> _TO DO_
Please find all lines containing "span" in the listing below and copy them.
#### SOURCE MATERIAL ####
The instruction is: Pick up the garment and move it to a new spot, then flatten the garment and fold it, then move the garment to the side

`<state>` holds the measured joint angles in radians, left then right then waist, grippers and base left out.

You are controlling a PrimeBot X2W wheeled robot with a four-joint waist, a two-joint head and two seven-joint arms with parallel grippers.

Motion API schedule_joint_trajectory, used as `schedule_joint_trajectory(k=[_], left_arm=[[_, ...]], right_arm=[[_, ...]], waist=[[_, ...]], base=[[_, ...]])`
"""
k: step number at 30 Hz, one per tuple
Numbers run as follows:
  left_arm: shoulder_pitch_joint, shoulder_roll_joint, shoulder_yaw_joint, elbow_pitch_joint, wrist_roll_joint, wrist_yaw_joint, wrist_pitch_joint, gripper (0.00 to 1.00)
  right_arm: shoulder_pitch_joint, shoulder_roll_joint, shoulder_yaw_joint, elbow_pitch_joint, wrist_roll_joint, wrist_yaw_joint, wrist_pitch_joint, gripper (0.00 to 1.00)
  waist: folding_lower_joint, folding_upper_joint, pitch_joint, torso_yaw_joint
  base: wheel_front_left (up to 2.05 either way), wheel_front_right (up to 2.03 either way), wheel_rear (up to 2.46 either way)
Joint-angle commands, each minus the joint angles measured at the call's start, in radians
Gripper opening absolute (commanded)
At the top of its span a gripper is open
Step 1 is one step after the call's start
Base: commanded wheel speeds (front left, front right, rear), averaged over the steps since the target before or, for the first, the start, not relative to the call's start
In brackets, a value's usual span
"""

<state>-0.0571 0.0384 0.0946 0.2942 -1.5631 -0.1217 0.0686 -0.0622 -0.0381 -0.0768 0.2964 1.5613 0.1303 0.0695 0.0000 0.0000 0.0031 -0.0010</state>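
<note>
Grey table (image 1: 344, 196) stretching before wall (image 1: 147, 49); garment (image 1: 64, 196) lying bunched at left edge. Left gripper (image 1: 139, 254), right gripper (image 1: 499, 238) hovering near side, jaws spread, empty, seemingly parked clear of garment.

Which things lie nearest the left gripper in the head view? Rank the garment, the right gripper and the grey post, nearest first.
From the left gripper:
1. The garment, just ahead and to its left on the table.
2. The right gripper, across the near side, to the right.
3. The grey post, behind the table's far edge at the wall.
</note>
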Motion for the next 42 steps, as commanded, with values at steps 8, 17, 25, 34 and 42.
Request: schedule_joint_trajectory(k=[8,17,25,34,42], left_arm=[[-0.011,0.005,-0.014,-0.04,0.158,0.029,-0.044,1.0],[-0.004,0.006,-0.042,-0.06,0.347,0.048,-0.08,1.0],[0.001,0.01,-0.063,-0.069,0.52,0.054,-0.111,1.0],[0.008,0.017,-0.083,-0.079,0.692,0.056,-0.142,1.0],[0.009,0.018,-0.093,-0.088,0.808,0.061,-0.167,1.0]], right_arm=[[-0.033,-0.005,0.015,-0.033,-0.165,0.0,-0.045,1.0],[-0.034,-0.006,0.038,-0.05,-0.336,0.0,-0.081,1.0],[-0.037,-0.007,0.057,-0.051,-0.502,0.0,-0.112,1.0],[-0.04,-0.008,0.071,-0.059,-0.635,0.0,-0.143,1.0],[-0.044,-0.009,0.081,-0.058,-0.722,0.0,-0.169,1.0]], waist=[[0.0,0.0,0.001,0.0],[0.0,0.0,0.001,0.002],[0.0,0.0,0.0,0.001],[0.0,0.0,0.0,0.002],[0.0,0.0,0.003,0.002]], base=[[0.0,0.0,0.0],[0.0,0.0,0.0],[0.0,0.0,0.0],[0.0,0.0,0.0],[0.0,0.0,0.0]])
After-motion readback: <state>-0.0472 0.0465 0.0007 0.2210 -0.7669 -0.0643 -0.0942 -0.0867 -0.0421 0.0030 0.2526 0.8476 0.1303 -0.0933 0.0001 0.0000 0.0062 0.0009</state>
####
> _RESULT FOR THIS EXERCISE_
At the top of its span a gripper is open
In brackets, a value's usual span

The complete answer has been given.